Faye cleaned and bandaged the wounds on his arms, which were far simpler. They seemed far older than the more horrible one in his stomach, already scarred beneath the new scabs, and there was no clue as to why they’d reopened. She glanced at the blades that Kratos had let fall on the floor of the cabin. Their chains matched the pattern of raised scars on his arms.

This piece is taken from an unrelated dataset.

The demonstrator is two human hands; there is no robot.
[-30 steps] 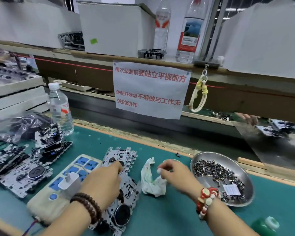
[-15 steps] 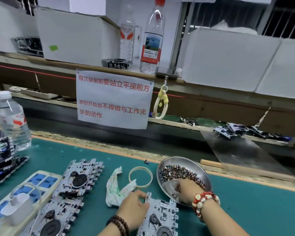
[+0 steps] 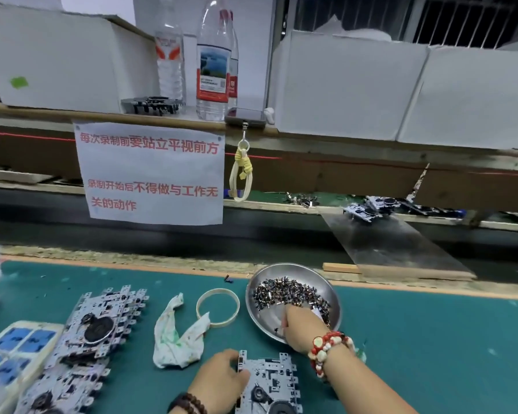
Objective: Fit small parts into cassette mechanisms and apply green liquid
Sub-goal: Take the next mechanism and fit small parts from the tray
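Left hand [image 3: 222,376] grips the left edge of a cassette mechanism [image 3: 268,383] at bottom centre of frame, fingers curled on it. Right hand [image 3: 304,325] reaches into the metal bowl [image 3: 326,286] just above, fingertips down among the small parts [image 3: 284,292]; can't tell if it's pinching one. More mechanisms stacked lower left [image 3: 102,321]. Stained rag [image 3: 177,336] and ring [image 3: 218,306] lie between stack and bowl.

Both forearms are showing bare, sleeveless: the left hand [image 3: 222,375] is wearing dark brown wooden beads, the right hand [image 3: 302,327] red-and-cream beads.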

Kratos, older, bearded, stands beside a fallen tree, a bandage around his forearm beginning to unravel. His whole body seems to wince in some long-ago pain, and he breathes for a moment before wrapping the bandage tight again.
A word jumped into Faye’s mind. Seared.
Gritting her teeth, she fetched a cloth and cleaned the blood from his skin almost without thinking, and dragged the man to her bed, draping him in furs.
Sitting against the wall beside the bed, close enough to feel the feverish heat Kratos burned with, Faye matched her breaths to his, deep and slow.
A boy just shy of manhood leaps from a ledge of rock, transforming on the way down, skin becoming fur, hands and feet shrinking and changing shape, claws and fangs replacing nails and teeth. The wolf races after a pale, armored man, who lifts a tattooed arm to hurl what is unmistakably the Leviathan axe at some unseen foe…
Faye woke in the darkness again, staring at the man on her bed, at the one pale arm tattooed with red that hung from beneath the blankets.
“I suppose I’m keeping you, then,” she told the empty air.